It is Europe’s working class and young people that have become the victims of the worst economic crisis that has gripped the continent since the end of the Second World War.
Unemployment in the Eurozone stands at its highest level since the introduction of the euro itself in 1999. In countries such as Greece and Spain unemployment amongst young people stands at a staggering 50%.
These figures, combined with the uniform implementation of austerity at the behest of Europe’s banks and finance houses, expose the myth that the European Union project represents the construction of a “social Europe” where the rights of workers are protected. As the Socialist Party has consistently pointed out, the EU is run in the interests of privately owned banks and big business.
The human consequences of austerity policies are a shameful indictment of European capitalism. In January and February the mounting cost of receiving healthcare in Portugal because of cutbacks resulted in a rise of the death rate in that country. Such horror stories have been replicated in Greece as suicide, prostitution and drug addiction have risen dramatically.
This stands in stark contrast to the situation confronted by Europe’s super rich given the enormous wealth they have amassed. A report published by Merrill Lynch in 2011 found that the continent’s “High Net Worth Individuals” possessed more than €7.5 trillion! This is more than twice the size of the Gross Domestic Product (GDP) of Germany, the EU’s largest economy.
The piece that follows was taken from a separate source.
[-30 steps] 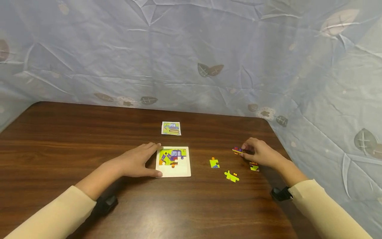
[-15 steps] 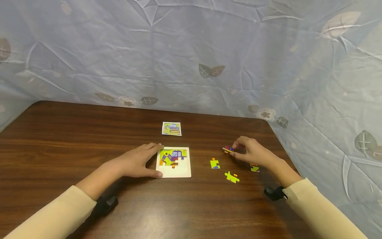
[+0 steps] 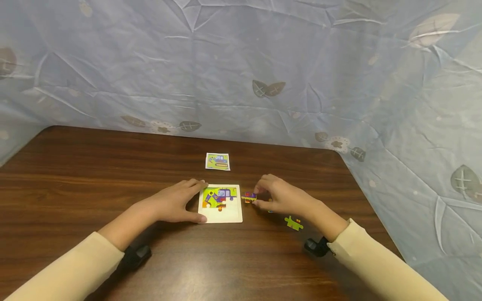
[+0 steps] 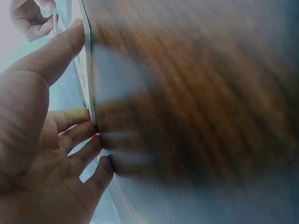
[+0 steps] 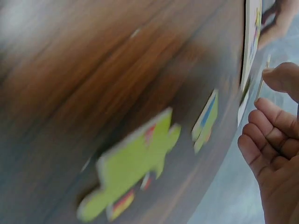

Throughout Europe workers have engaged in courageous battles against their governments who have slavishly implemented cutbacks and bank bailouts. Where the EU establishment and financial markets have not been happy with the pace of austerity measures being implemented, they have seen fit to replace democratically elected governments with governments of technocrats unashamedly dominated and tied to Europe’s bankers. This is exactly what took place in Greece and Italy in late 2011.
A Europe for the millions, not the millionaires
There needs to be a united struggle of working class people to replace these governments with those that will genuinely represent their interests and will implement democratic socialist policies. Such workers governments would refuse to pay for the bad gambling debts of private billionaire bondholders. By linking together it could use Europe’s resources to implement a real bailout for ordinary people not its privately owned banking system.
A real bailout would involve the creation of an emergency job creation programme. A programme that would involve investing to develop Europe’s infrastructure and investing in health, education and other necessary social services. It would also mean providing free education, training and skills for unemployed people.
A socialist Europe would stand in polar opposition to the manner in which the European Union is run. A socialist Europe would be based on the nationalisation of the banks, financial institutions and big business under democratic working class control, with the implementation of a democratic plan to ensure that the needs of the majority in society were met. Such planning would be geared towards matching the real needs of working class people as well as creating a far more productive economy.
Across Europe at the moment a massive “strike of capital” is taking place, as capitalists are refusing to invest as they cannot find profitable outlets. Today in Britain the top companies are sitting on profits of over £700 billion. Over the past three decades whole sections of traditional manufacturing have been destroyed by de-industrialisation. Yet it is this sector of the economy which is crucial to the creation of real wealth within society which in turn can be used to fund public services.
On this basis of co-ordinated democratic socialist planning the resources of Europe could be invested in manufacturing, and research and development across the continent. This would result in real sustainable economic growth as opposed to the booms based on the credit fuelled property bubbles in countries such as Ireland and Spain.
Socialist planning would also end the waste of capitalist competition, as well creating an environmentally sustainable economy. For example, on the basis of public ownership of Europe’s car industry it would be possible to pool its resources and workforce and retool its factories to build trains and other environmentally friendly modes of transport.
A socialist Europe would be based on real democracy with maximum power devolved at local level. It would end the ability of unelected institutions such as the Troika to dictate programmes of austerity to workers and young people in Europe. Real socialism would be based on an equality of European states, with decisions made by democratically elected workers’ representatives, who are subject to immediate recall by those who elect them.
Austerity and unemployment are inevitable under a system where the wealth of society is abused by an economy run for the profits of a small minority. European workers have a vested interest in uniting together to rid the continent of this system once and for all.